_Action item:_ Only a number is expected here: the count of lines in the data that contain "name".

_Data block:_

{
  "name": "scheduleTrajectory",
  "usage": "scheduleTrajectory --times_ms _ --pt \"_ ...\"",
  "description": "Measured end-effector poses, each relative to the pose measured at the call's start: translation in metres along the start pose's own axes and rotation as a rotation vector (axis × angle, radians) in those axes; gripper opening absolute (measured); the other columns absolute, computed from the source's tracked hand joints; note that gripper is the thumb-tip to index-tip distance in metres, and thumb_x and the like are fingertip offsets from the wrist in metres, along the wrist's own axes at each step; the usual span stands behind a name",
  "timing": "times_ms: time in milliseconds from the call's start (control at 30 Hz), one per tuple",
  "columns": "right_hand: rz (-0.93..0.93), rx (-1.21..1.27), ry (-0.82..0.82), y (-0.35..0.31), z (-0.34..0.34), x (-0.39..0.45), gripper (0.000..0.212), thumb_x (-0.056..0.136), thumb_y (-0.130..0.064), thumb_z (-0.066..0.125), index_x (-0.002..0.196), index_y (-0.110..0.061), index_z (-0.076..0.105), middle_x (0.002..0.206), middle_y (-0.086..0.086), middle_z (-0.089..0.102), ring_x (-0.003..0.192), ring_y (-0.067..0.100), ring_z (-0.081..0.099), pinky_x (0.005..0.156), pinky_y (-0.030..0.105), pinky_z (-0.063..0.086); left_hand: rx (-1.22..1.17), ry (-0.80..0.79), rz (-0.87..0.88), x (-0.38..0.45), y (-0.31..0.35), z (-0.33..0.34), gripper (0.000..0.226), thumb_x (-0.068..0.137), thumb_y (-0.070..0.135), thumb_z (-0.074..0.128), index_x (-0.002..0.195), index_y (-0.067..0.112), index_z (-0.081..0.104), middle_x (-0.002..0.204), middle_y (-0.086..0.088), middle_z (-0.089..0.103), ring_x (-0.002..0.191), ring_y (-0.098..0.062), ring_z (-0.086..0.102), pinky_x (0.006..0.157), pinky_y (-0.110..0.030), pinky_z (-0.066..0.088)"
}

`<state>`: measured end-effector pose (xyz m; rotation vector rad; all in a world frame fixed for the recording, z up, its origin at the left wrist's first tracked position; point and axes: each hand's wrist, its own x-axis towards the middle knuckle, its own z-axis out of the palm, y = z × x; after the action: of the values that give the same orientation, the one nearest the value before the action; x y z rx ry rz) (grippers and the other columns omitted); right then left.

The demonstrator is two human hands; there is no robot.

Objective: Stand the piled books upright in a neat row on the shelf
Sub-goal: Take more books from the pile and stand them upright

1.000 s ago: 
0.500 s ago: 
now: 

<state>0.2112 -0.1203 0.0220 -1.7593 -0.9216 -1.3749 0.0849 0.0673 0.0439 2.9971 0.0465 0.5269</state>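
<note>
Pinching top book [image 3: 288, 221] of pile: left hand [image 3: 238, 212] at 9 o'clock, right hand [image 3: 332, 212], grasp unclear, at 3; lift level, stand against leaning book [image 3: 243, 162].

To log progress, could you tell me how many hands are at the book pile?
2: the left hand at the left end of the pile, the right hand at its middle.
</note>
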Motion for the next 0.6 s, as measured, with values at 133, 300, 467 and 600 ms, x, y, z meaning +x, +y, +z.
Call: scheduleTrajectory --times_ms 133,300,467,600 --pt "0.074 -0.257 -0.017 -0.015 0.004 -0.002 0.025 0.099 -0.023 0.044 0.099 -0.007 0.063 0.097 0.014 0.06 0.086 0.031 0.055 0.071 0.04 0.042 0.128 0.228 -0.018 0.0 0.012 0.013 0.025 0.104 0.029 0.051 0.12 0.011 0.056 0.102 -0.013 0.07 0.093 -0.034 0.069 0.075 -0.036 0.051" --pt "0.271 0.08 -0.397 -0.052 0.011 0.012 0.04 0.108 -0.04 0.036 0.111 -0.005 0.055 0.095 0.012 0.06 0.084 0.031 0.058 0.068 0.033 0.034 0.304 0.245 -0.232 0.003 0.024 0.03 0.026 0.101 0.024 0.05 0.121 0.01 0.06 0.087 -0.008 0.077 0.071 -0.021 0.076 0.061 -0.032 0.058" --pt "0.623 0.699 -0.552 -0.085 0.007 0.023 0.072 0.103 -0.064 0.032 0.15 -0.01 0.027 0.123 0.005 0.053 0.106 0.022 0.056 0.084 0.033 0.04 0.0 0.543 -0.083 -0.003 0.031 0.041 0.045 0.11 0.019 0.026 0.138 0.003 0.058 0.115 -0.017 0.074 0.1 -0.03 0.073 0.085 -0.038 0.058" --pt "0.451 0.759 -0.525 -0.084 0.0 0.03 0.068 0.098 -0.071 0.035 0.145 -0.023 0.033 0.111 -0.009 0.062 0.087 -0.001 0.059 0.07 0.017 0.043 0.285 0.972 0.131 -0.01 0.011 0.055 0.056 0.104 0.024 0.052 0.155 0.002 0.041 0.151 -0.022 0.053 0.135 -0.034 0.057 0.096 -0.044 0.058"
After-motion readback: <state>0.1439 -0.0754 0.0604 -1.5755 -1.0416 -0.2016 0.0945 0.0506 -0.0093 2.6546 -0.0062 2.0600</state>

_Solved exercise:_ 2